Balda de La Guindalera

La calle de Cartagena atraviesa de parte a parte la plaza de San Cayetano, dejando a cada lado de su cauce, estrecho pero impetuoso, un irregular triángulo donde se apiñan árboles, bancos, toboganes, columpios y hasta un quiosco de prensa. Los árboles de un lado son plátanos de sombra, que han crecido robustos porque ésta es una especie adaptada a vivir en cautividad ciudadana, como los gorriones y las palomas. Los árboles de la acera contraria son acacias, otra raza sufridora y resistente que engaña con su aparente fragilidad.Los niños que juegan en uno y otro sector nunca se cruzan en sus juegos porque les separa esa cinta de asfalto casi siempre congestionada; vadearla es un tabú que las madres reiteran a diario a sus retoños para alejarlos del peligro. Es probable que los niños que juegan a uno y otro lado de la barrera sean siempre los mismos niños, porque la infancia suele ser muy territorialista y explícita en cuestión de límites y demarcaciones.
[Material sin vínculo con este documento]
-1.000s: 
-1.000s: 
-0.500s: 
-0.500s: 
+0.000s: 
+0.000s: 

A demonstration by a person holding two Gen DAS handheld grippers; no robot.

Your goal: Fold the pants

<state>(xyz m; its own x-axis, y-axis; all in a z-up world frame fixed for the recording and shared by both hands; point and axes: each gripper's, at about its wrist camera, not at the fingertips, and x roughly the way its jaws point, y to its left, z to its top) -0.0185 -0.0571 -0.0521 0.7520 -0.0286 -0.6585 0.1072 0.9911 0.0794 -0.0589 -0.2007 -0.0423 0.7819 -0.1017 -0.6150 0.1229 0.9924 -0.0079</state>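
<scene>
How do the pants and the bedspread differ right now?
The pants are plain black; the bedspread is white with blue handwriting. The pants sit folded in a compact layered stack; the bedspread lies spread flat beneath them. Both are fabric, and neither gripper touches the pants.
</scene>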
Estos niños de La Guindalera, piensa el cronista que tiene el día filosófico, tal vez formen dos bandos irreconciliables, dos tribus hostiles, condenados a odiarse como buenos vecinos de Villarriba y Villabajo por culpa de esa frontera artificial.

El cronista regresa a la realidad cuando el camarero, que andaba también embebido con la televisión, llega por fin con el café. Desde el mostrador del bar del mercado se divisa uno de los sectores, el de los plátanos, y los tres o cuatro infantes que retozan por allí no tienen cara de odiar a nadie y parecen felices e inofensivos. En la plaza de San Cayetano hay unas galerías de alimentación, un pequeño mercado casi familiar, donde todo el mundo se conoce y reina una ejemplar camaradería.

En este mercado trabajaba, y tal vez siga trabajando, uno que se llama Luisón, anda por los 120 kilos corridos y es capaz de embaularse una merluza entera después de haberse metido en la tripa tres platos de judías con chorizo. Así, con estas mismas palabras lo describe Juan José Cuadros en El libro de La Guindalera, obra amena y enjundiosa, de prosa castiza y chispeante, apasionado homenaje que el autor, fallecido en 1990 dedicó al barrio de sus amores, que describe como el más entrañable, variopinto y acogedor.

No será para tanto, puede pensar el lector que desconfía de los amorosos arrebatos de los cronistas locales con sus cosas. Pero resulta que sí que es para tanto, porque en su entrañable, variopinto y acogedor libro, este ilustre cronista de La Guindalera hilvana una poderosa lista de razones que no son históricas, paisajísticas ni monumentales. En su detallada guía, Cuadros no se limita a callejear, el autor, si es necesario, se cuela hasta la cocina y sienta a los lectores en la sala de estar de ilustres residentes del barrio, artistas e intelectuales, incluso nos advierte sobre las malas pulgas de algunas de sus mascotas.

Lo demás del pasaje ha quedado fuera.